Pork ribs require long, slow, indirect grilling, if you wish to create that rich barbeque flavor. You can choose between St Louis cut ribs and baby back ribs for the following recipe. St Louis cut ribs are tastier and have more meat on them which baby backs cook faster because they are smaller. Both kinds are capable of barbequing to the meat-falling-off-the-bone standard and they will be juicy and richly flavored because of the rub, smokiness of the barbeque and added juice and sauce. There is a bit of work that goes into this recipe but the results will be well worth it. First you need to clean the ribs and take off the membrane if it is not already off, then you should apply a rub and let the ribs sit in the refrigerator for a while to soak in the flavors. Overnight is great if you are planning this ahead, else give them a few hours. If you are short on time then omit this step.
Cook the ribs for a while indirectly and then add apple juice to the foil packets, but do not pour it over the ribs because it will wash the rub off. The ribs are finished off with BBQ sauce, and you can use any brand or variety you prefer, and allowed to crisp up over the hottest part of the barbeque for that crispy outside which is so good on ribs. Serve these with potato salad, onion rings, corn on the cob, or anything else you happen to like with your ribs. This recipe would probably stretch to four people but the ribs are so good it makes a real feast for two and you will definitely finish them all and lick the bones clean!
- 2 slabs fresh baby back ribs or 1 slab fresh St Louis cut pork ribs
- 1 cup apple juice
- 1 cup BBQ sauce
- 4 tablespoons dry BBQ rub
- 3 tablespoons vegetable oil
- Rinse the ribs under cold running water and pat dry.
- Remove the membrane from the ribs, if it is still attached.
- Do this by slipping a knife under then working your fingers under there and pulling it off with a paper towel.
- Trim the ribs of any excess fat.
- Coat the meat with oil and sprinkle a couple tablespoons of dry rub on them before rubbing it in.
- Wrap the ribs in a piece of foil and refrigerate for several hours or overnight if you have time.
- Prepare the barbeque for indirect cooking with an indirect and a direct area (a fire build on one side only).
- Try to keep the heat about 225 degrees F, or anywhere between 200 and 250 degrees F.
- Bring the ribs to room temperature.
- Add 4 oz of wood to get some smoke.
- Add the ribs on the cooler part of the barbeque, meatier side upwards and close the lid.
- After 20 minutes, or when the smoking stops, add another 2 oz of wood.
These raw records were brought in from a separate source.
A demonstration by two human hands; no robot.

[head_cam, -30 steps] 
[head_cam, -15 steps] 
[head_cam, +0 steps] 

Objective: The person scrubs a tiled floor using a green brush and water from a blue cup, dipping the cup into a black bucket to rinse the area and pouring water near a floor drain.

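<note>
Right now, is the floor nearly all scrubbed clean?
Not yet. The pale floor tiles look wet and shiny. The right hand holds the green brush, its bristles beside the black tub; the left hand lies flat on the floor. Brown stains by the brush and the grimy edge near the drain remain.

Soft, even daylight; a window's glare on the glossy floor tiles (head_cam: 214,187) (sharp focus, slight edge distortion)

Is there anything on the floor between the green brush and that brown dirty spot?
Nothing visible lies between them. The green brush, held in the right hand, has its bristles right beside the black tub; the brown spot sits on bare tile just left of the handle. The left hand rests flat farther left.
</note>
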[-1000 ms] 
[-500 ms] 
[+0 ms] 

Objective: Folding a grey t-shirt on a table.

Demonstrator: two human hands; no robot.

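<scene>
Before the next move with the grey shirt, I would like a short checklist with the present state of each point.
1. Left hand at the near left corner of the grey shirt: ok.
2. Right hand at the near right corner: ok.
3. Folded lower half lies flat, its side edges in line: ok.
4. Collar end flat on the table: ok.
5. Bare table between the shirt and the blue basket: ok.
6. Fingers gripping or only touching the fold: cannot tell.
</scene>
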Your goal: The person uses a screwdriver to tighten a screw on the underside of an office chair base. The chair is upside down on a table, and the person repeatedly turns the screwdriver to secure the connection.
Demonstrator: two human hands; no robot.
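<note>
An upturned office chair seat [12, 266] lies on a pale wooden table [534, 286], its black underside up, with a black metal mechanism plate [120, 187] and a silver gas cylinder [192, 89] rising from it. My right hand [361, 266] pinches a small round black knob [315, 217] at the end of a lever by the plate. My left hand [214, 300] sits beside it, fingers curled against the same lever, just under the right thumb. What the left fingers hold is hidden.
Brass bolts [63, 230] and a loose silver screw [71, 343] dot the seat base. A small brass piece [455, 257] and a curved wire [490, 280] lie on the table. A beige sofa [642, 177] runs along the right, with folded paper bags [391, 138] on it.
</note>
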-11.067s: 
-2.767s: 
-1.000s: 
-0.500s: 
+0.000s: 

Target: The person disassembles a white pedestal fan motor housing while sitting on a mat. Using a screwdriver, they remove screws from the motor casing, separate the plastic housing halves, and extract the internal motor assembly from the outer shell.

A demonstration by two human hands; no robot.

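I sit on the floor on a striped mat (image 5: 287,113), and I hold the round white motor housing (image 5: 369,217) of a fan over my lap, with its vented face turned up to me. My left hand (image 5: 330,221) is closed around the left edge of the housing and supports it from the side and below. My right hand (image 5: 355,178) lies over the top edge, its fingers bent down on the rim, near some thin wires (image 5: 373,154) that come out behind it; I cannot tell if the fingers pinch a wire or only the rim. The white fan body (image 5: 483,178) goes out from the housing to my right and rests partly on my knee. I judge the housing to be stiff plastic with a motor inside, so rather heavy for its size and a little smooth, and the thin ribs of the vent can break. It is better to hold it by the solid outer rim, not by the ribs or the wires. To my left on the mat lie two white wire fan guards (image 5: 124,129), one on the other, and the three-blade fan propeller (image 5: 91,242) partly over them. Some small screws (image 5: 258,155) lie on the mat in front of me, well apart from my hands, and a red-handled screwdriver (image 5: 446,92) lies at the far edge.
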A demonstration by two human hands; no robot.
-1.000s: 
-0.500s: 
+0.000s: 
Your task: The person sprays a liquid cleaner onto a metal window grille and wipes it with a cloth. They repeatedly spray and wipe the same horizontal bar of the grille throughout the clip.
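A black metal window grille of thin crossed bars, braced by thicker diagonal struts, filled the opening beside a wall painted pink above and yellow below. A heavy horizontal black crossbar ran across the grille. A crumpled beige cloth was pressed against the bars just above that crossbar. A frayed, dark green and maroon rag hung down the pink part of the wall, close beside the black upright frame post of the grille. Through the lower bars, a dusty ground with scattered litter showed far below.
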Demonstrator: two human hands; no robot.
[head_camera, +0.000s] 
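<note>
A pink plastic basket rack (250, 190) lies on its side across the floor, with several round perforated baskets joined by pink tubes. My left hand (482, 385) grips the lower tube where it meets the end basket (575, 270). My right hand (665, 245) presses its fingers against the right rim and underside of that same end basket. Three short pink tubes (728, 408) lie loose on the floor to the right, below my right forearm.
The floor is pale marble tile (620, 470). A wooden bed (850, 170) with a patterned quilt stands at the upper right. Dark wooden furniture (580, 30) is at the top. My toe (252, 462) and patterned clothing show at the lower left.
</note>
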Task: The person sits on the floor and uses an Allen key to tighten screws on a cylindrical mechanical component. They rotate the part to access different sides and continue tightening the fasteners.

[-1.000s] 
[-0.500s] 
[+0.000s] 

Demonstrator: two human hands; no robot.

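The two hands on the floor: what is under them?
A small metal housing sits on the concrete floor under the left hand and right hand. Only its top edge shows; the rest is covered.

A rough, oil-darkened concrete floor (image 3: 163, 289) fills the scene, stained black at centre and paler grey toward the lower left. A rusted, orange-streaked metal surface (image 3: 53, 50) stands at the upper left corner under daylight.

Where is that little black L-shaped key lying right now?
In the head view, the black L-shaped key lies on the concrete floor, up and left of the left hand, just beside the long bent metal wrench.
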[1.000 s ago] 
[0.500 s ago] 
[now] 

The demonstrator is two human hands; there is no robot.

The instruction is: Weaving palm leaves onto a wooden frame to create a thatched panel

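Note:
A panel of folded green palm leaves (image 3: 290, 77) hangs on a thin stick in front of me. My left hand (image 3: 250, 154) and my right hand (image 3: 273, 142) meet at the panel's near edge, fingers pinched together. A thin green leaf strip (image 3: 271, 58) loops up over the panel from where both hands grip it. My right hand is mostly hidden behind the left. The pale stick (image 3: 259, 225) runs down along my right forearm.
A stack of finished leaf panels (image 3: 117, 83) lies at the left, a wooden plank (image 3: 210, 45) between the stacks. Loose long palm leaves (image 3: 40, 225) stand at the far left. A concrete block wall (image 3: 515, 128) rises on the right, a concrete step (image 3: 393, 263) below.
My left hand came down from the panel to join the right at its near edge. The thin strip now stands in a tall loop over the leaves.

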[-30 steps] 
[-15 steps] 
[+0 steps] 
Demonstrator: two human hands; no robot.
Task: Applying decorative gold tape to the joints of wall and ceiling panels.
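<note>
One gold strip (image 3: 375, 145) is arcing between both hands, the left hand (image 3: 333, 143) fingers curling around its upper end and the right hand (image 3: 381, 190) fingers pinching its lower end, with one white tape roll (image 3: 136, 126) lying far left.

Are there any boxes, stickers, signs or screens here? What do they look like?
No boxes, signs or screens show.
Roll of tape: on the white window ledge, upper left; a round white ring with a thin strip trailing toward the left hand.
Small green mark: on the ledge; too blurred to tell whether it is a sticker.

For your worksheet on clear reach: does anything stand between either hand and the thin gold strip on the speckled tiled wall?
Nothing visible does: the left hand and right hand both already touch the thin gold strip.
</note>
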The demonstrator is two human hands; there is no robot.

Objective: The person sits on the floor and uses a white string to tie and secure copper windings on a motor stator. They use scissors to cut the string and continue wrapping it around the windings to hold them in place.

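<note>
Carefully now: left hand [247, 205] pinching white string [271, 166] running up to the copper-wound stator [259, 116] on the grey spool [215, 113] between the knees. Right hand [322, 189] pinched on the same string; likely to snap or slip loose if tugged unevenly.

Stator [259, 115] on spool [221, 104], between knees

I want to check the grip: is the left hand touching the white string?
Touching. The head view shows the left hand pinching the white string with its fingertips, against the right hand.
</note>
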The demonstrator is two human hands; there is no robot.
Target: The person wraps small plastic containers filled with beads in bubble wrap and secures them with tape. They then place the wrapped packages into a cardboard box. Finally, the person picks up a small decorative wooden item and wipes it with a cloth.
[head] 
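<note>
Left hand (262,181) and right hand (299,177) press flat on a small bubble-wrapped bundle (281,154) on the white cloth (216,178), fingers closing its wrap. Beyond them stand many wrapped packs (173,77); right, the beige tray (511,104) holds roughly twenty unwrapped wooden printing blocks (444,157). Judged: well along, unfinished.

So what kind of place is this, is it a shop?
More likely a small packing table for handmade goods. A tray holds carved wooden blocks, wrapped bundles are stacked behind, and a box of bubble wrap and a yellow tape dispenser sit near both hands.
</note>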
Repeat another 2 times.
- If you are cooking more than one slab of ribs, rotate them so the ones closest to the heat are now furthest away.
- You do not need to flip them.
- After 2 hours of cooking (for baby back ribs) or 3 hours (for St Louis cut ones) fold 6 feet of heavy duty foil in half.
- Put the ribs on the foil, meatier side up, and fold the foil up to make a boat.
- Pour in the apple juice but not directly on to the meat.
- Foil the foil around the meat and seal it tight.
- Put the packet on the barbeque for about 45 minutes, then brush the BBQ sauce on the ribs and discard the foil.
- Let the ribs crisp up directly over the hot coals, flipping them halfway through. Have the lid open.
- When they are crispy and cooked to perfection, serve with your preferred side dishes.
- Have some napkins handy.
Just look at the color of these. These ribs are so flavorful and moist you will want to cook ribs this way in the future. This recipe might also make you critical of anyone else’s ribs since you cannot get moister or tastier than this, so expect to be spoiled for life by this excellent recipe. Knowing how to make juicy pork ribs separates the barbeque wannabes from the barbeque masters, and once you are comfortable making ribs you can expect all your barbequed food to taste exquisite. Plan this the day beforehand if you can, so the ribs can sit in the dry rub overnight, then get busy making tasty side dishes to serve with the ribs.